In the lines below, look for "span". Copy each line where it appears.

__________

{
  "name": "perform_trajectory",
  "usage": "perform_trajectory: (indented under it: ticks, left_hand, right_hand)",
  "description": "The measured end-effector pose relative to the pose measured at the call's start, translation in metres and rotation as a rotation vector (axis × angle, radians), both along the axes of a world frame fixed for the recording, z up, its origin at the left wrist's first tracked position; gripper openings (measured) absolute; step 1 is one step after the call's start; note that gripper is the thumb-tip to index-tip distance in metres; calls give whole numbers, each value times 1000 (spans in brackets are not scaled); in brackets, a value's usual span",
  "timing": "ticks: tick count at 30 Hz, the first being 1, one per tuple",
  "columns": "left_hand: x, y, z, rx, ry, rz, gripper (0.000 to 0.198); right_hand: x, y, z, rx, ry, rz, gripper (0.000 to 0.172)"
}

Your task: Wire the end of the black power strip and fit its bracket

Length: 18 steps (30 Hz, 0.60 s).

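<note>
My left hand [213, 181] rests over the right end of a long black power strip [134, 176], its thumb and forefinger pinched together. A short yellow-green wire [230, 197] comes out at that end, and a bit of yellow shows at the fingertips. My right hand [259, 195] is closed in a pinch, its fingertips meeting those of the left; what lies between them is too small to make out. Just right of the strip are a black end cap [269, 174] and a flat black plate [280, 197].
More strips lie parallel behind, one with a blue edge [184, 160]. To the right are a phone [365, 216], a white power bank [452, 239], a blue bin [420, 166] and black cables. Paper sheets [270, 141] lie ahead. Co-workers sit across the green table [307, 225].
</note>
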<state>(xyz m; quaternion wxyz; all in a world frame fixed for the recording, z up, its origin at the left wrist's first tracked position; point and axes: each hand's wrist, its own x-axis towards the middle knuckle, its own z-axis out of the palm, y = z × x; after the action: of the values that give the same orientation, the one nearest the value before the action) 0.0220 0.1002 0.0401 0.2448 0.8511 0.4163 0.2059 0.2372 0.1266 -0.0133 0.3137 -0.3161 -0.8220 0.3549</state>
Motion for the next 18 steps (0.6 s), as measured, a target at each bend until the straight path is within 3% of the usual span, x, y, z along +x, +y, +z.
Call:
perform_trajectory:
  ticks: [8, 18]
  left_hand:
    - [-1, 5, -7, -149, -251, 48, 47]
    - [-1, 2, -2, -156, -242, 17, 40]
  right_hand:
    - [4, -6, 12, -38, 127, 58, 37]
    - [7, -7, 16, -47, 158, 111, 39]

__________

OUTPUT =
  "description": "The measured end-effector pose relative to the pose measured at the call's start, translation in metres and rotation as a rotation vector (axis × angle, radians), both along the axes of a world frame fixed for the recording, z up, its origin at the left wrist's first tracked position; gripper openings (measured) absolute; step 1 is one step after the call's start; note that gripper is the thumb-tip to index-tip distance in metres; calls give whole numbers, each value times 1000 (spans in brackets are not scaled); in brackets, a value's usual span",
Motion for the next 18 steps (0.6 s), as measured, a target at each bend until the straight path is within 3% of the usual span, x, y, z along +x, +y, +z.

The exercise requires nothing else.